Instructions for the task - Pictures excluded, copy all of the data below exactly.
◇ ◇ ◇ ◇ ◇ ◇ ◇
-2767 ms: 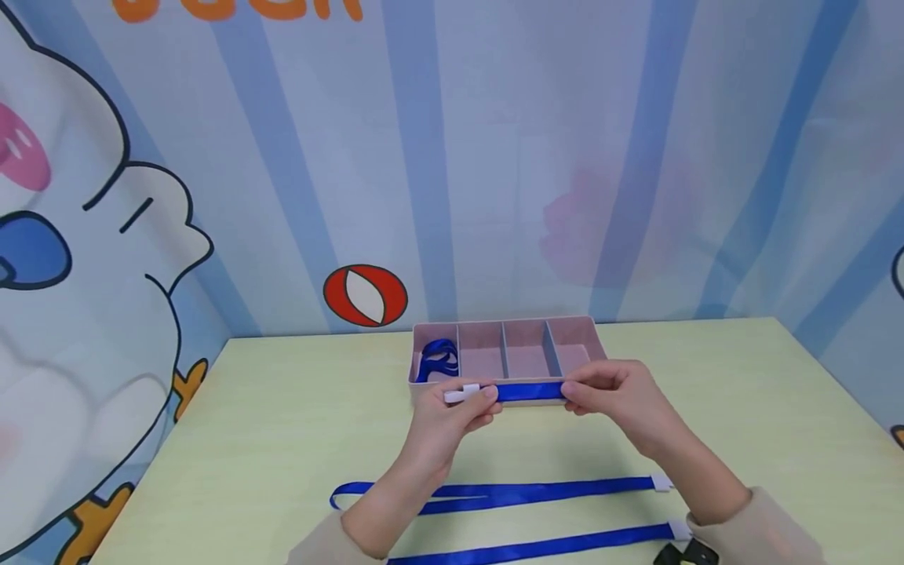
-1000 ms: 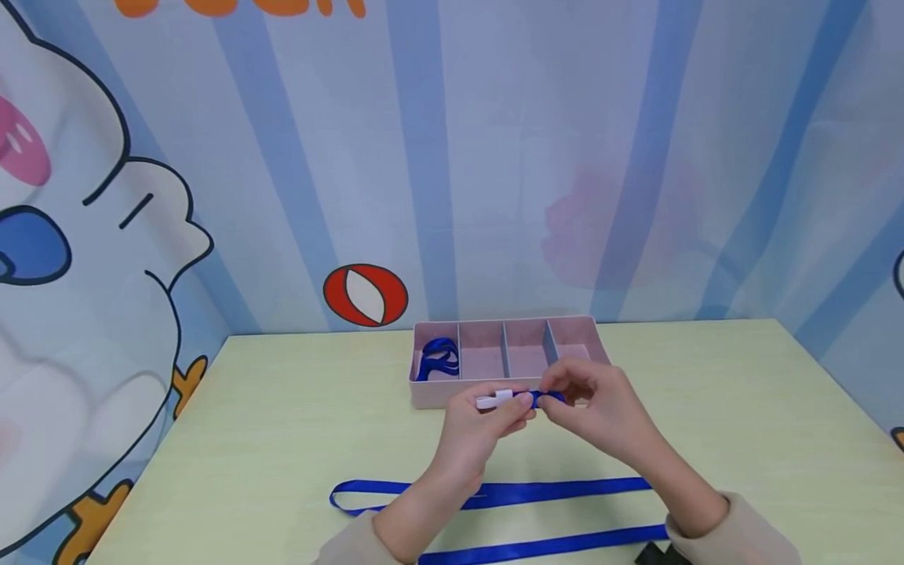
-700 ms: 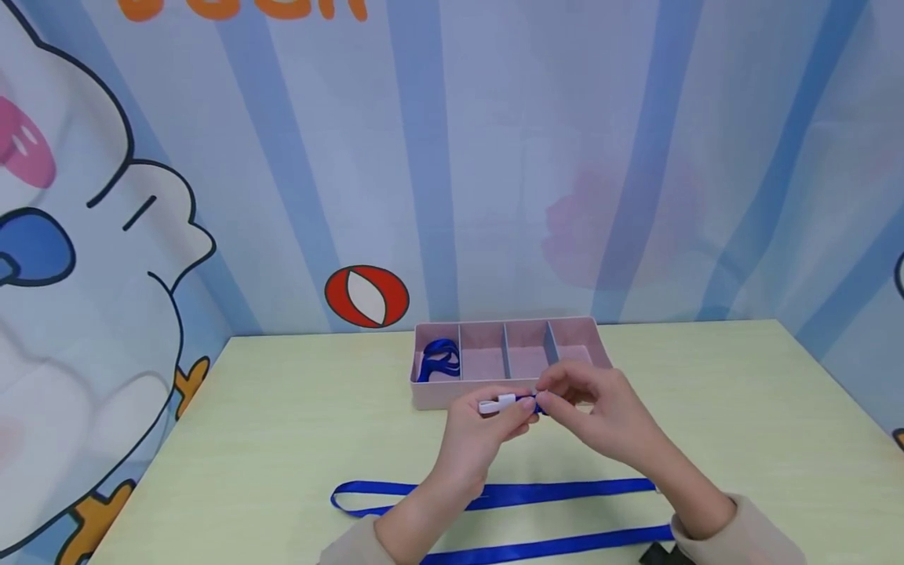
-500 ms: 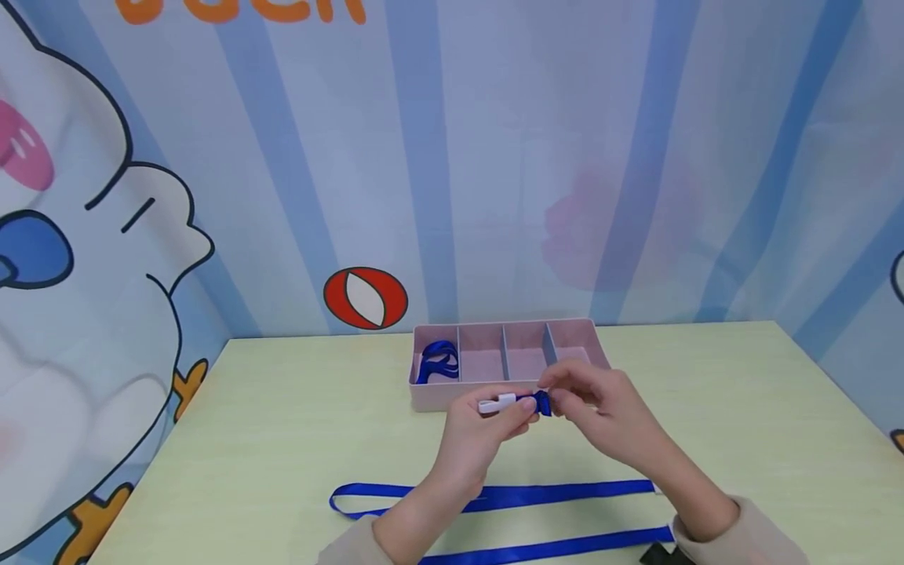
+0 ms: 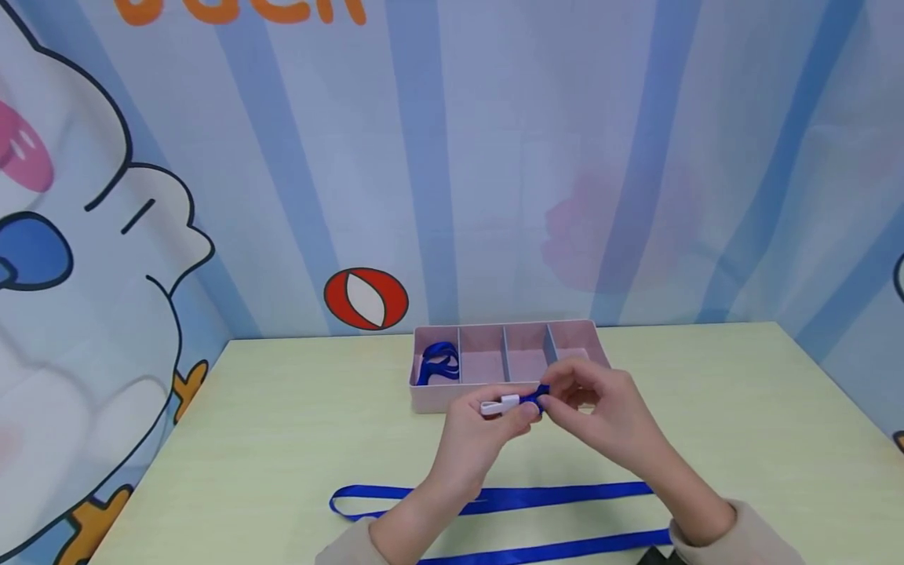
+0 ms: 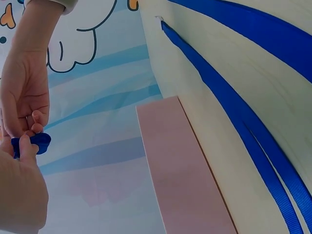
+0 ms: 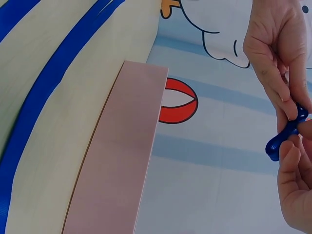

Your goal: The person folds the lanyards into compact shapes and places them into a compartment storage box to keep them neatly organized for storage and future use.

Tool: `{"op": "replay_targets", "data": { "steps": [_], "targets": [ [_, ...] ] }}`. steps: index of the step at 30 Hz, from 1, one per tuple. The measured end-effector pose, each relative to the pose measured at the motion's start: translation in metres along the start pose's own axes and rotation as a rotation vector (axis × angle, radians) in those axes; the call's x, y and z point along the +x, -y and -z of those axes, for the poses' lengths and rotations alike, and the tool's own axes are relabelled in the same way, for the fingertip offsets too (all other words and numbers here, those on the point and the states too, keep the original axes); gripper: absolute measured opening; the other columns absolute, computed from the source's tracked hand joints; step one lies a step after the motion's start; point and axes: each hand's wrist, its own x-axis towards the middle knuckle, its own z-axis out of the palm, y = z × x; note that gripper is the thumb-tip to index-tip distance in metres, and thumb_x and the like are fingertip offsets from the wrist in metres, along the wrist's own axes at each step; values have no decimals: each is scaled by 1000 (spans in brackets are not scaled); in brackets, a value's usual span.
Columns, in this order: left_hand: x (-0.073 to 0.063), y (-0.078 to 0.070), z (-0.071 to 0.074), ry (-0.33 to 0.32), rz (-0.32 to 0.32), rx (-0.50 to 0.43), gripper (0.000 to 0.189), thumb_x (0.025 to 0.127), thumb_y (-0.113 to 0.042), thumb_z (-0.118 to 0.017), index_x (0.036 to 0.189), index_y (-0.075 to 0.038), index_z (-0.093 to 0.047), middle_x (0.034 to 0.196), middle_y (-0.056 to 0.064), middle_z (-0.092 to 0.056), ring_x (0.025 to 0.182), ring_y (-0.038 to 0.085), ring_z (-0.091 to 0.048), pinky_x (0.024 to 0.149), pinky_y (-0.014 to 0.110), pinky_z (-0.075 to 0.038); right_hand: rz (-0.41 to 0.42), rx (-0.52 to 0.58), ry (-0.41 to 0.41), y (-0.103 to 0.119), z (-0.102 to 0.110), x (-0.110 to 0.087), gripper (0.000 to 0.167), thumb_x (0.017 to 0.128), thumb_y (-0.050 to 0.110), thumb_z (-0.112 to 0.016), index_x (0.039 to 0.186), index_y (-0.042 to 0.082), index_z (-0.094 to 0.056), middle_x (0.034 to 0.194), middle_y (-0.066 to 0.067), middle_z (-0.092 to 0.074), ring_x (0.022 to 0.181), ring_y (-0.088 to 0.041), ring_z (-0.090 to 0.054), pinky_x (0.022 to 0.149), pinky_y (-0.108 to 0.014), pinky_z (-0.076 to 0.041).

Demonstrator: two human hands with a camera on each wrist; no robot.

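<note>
In the head view, a blue ribbon lanyard (image 5: 541, 391) with a white end piece (image 5: 500, 406) is held up in front of the box, its ribbon bunched small. My left hand (image 5: 466, 443) pinches it near the white end, thumb on top. At the other side, my right hand (image 5: 600, 408) pinches the ribbon between thumb and fingertips. The left wrist view shows the blue bundle (image 6: 41, 142) at the fingertips of both hands. Seen from the right wrist, the lanyard (image 7: 279, 147) is a compact roll of stacked layers, partly covered by fingers.
Behind the hands stands a pink divided box (image 5: 434, 399); a coiled blue lanyard (image 5: 439, 362) lies in its leftmost compartment. Two more lanyards stretch across the table, a looped one (image 5: 537, 497) and a nearer one (image 5: 558, 547). A black object (image 5: 657, 557) peeks out by the right sleeve.
The strip of ribbon held taut between my hands earlier is now gathered into a short bundle. My hands are closer together, the left shifted right. My right fingertips briefly loosened, then pinched again.
</note>
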Motion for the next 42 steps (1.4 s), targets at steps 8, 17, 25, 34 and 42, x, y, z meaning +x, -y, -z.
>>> {"op": "replay_targets", "data": {
  "steps": [8,17,25,34,42],
  "targets": [
    [2,1,-1,-59,51,22,32,80,-24,-74,105,-5,-68,99,9,-66,90,21,-66,82,34,-52,-46,-80,-48,0,-4,1,28,78,1,-73,102,8,-60,72,6,-57,59,-8,-53,53,-23,-50],
    [5,-2,7,2,53,-52,29,85,-19,-69,106,0,-65,97,12,-68,90,22,-67,84,33,-51,-415,48,49,-8,4,4,28,88,24,-66,109,5,-63,79,-5,-62,69,-18,-58,59,-27,-50],
    [7,-7,10,27,62,-49,30,86,-18,-68,108,2,-64,97,12,-69,90,21,-67,84,33,-51,-499,409,247,-20,13,6,24,96,21,-53,97,1,-65,78,-3,-65,70,-16,-61,63,-27,-52],
    [10,-3,15,-3,81,72,28,83,-20,-71,105,-3,-69,91,9,-69,86,21,-68,82,34,-52,-529,389,68,-10,6,1,22,90,17,-63,89,-5,-64,70,-1,-65,61,-15,-61,59,-27,-53],
    [10,-1,16,-1,95,118,27,83,-21,-71,105,-4,-69,95,8,-66,87,20,-67,81,34,-53,-554,309,59,-7,4,-1,28,88,18,-65,91,-10,-63,71,-8,-65,60,-18,-60,61,-29,-54]
  ]
}}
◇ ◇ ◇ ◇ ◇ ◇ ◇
Written reply -
-2767 ms: 
-1000 ms: 
-700 ms: 
-500 ms: 
+0 ms: 
+0 ms: 
+0 ms: 

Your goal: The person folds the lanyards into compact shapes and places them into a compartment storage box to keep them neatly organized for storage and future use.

Tool: `{"op": "replay_targets", "data": { "steps": [_], "targets": [ [_, ...] ] }}`. steps: index of the step at 30 Hz, from 1, one per tuple. The measured end-effector pose, each relative to the pose measured at the motion's start: translation in metres along the start pose's own axes and rotation as a rotation vector (axis × angle, radians) in those axes; the call's x, y and z point along the +x, -y and -z of those axes, for the poses' lengths and rotations alike, and the tool's own axes are relabelled in the same way, for the fingertip offsets too (all other words and numbers here, those on the point and the states too, keep the original axes); gripper: absolute measured opening; the other columns absolute, computed from the source's tracked hand joints; step one lies a step after the motion's start; point and axes: each hand's wrist, its own x-axis towards the middle knuckle, its own z-axis out of the palm, y = z × x; note that gripper is the thumb-tip to index-tip distance in metres, and thumb_x and the like are fingertip offsets from the wrist in metres, along the wrist's own axes at each step; values have no decimals: each is scaled by 1000 (spans in brackets are not scaled); in brackets, a value's usual span.
Columns, in this order: left_hand: x (-0.073 to 0.063), y (-0.078 to 0.070), z (-0.071 to 0.074), ry (-0.33 to 0.32), rz (-0.32 to 0.32), rx (-0.50 to 0.43), gripper (0.000 to 0.189), thumb_x (0.025 to 0.127), thumb_y (-0.113 to 0.042), thumb_z (-0.118 to 0.017), index_x (0.036 to 0.189), index_y (-0.075 to 0.038), index_z (-0.093 to 0.047), middle_x (0.034 to 0.196), middle_y (-0.056 to 0.064), middle_z (-0.092 to 0.056), ring_x (0.025 to 0.182), ring_y (-0.038 to 0.085), ring_z (-0.091 to 0.048), pinky_x (0.024 to 0.149), pinky_y (-0.014 to 0.110), pinky_z (-0.075 to 0.038); right_hand: rz (-0.41 to 0.42), rx (-0.52 to 0.58), ry (-0.41 to 0.41), y (-0.103 to 0.119), z (-0.102 to 0.110), x (-0.110 to 0.087), gripper (0.000 to 0.167), thumb_x (0.017 to 0.128), thumb_y (-0.050 to 0.110), thumb_z (-0.112 to 0.016), index_x (0.039 to 0.186), index_y (-0.042 to 0.082), index_z (-0.094 to 0.056), middle_x (0.034 to 0.194), middle_y (-0.066 to 0.067), middle_z (-0.092 to 0.074), ring_x (0.022 to 0.181), ring_y (-0.088 to 0.041), ring_z (-0.090 to 0.054), pinky_x (0.022 to 0.149), pinky_y (-0.108 to 0.014), pinky_z (-0.076 to 0.041).

Demonstrator: two human hands with a camera on each wrist; no robot.

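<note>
In the head view, a blue ribbon lanyard (image 5: 541, 391) with a white end piece (image 5: 500, 406) is held up in front of the box, its ribbon bunched small. My left hand (image 5: 466, 443) pinches it near the white end, thumb on top. At the other side, my right hand (image 5: 600, 408) pinches the ribbon between thumb and fingertips. The left wrist view shows the blue bundle (image 6: 41, 142) at the fingertips of both hands. Seen from the right wrist, the lanyard (image 7: 279, 147) is a compact roll of stacked layers, partly covered by fingers.
Behind the hands stands a pink divided box (image 5: 434, 399); a coiled blue lanyard (image 5: 439, 362) lies in its leftmost compartment. Two more lanyards stretch across the table, a looped one (image 5: 537, 497) and a nearer one (image 5: 558, 547). A black object (image 5: 657, 557) peeks out by the right sleeve.
The strip of ribbon held taut between my hands earlier is now gathered into a short bundle. My hands are closer together, the left shifted right. My right fingertips briefly loosened, then pinched again.
</note>
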Motion for the next 42 steps (1.4 s), targets at steps 8, 17, 25, 34 and 42, x, y, z meaning +x, -y, -z.
>>> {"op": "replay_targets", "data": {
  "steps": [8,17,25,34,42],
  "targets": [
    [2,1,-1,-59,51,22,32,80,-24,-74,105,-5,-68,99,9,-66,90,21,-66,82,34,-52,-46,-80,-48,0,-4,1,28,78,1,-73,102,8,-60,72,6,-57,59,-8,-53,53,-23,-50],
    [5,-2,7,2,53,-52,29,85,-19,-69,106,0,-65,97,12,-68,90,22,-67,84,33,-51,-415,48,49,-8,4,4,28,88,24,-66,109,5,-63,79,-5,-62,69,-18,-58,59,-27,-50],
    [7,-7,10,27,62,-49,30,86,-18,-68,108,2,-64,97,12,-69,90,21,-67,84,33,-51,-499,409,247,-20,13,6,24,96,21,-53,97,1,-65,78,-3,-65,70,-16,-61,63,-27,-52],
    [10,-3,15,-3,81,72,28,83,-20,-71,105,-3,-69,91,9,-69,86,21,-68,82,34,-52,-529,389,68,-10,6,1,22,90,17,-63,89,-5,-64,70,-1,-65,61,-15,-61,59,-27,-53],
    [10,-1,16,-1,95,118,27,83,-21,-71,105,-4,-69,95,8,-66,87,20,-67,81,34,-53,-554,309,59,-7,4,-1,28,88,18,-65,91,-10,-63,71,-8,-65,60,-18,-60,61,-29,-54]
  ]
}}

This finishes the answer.